Direitos de autor: © 2013 Barrow et al. Este é um artigo de acesso aberto distribuído sob os termos da Licença Creative Commons Attribution, que permite uso irrestrito, distribuição e reprodução em qualquer meio, desde que o autor original ea fonte sejam creditados

Financiamento:. Este trabalho foi apoiado em parte por uma concessão (CR777) do Fundo de Investigação North West Câncer e da Universidade de PhD Studentship. Os financiadores não tiveram nenhum papel no desenho do estudo, coleta de dados e análise, decisão de publicar ou preparação do manuscrito

Conflito de interesses:. Lu-Gang Yu é membro do Conselho Editorial PLOS ONE. Os autores confirmam que esta participação no conselho editorial não altera a sua adesão a todas as políticas de PLoS One sobre os dados e materiais de compartilhamento.

Introdução

A biossíntese de

O

-Conectado mucina glicanos de tipo é um seqüencial processo de múltiplos passos, pós-translacional catalisada pelas expressões e atividades de uma série de glicosiltransferases. O processo de biossíntese começa com a adição de

N-acetil-galactosamina

(GalNAc) para a serina (Ser) ou treonina (Thr) resíduos das proteínas totalmente dobrado /montados para formar o primeiro ligada em O GalNAcα- Ser /estrutura Thr (anti gene Tn) catalisada por um ou dois de uma grande família de até 20 distinto de UDP-N-acetil-α-D-galactosamina polipéptido GalNAc-transferase (ppGalNAc-Ts) [1], [2]. Estas isoenzimas ppGalNAc-T têm diferentes, mas que se sobrepõem parcialmente, as especificidades de péptidos de proteínas em locais diferentes Ser e Thr e são expressos diferencialmente em células e tecidos durante as condições de desenvolvimento, diferenciação e de doença, tais como cancro [3], [4], [5 ]. Esta primeira etapa da biossíntese de tipo glicanos de mucina ligados em O é acreditado para começar em um compartimento entre ER-Golgi [6], [7], [8] e terminar no aparelho de Golgi [9], [10].
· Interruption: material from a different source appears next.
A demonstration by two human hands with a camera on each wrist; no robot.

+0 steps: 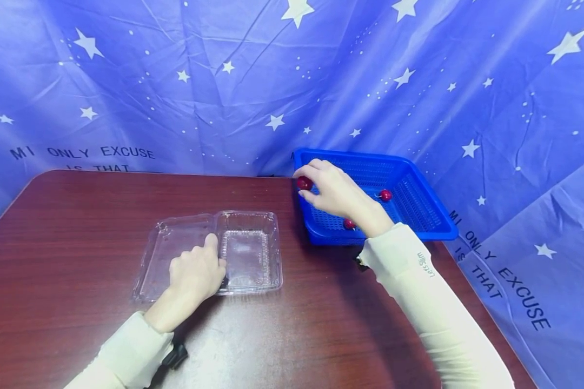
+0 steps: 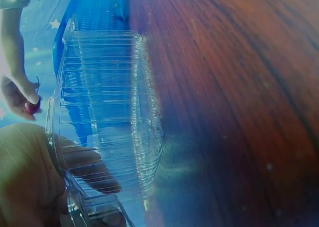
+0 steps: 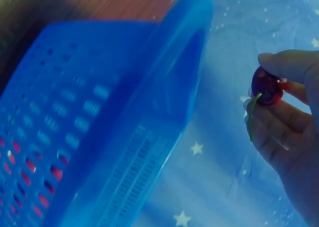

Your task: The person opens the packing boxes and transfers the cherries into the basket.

a seguir à formação de GalNAcα-ser /Tre, o resíduo GalNAc pode ser modificado com um resíduo Gal catalisada pelo núcleo 1 de Gal-transferase (C1GalT) [11] para a formação da estrutura do núcleo 1, Galβ1,3GalNAcα – [Thomsen Friedenreich-(TF) antigénio]. O resíduo GalNAc de GalNAcα-Ser /Thr pode também ser modificado com um resíduo GlcNAc catalisada pelo núcleo 3 GlcNAc-transferase (C3GnT) para a formação da estrutura de núcleo 3 de GlcNAcβ1,3GalNAcα-. O resíduo GalNAc de GalNAcα-Ser /Thr pode também ser modificado com um resíduo de ácido siálico por uma sialil-transferase (ST6GalNAc-T) para formar o antigénio (sialil-Tn) β1,6GalNAcα- ácido-siálico [12], [13] . ST6GalNAc-I acredita-se ser o predominante sialil-transferase para a formação de sialil-Tn [13]. A formação de sialil-Tn termina a cadeia de açúcar, enquanto a TF e Core 3 estruturas pode ainda ser actuado por outras glicosiltransferases de uma forma gradual para produzir até 8 estruturas de glicosilação do núcleo complexo [14]. O núcleo 1 a 3 estruturas de glicano pode também ser modificado por acetilação, fucosilação, sialilação ou sulfatação.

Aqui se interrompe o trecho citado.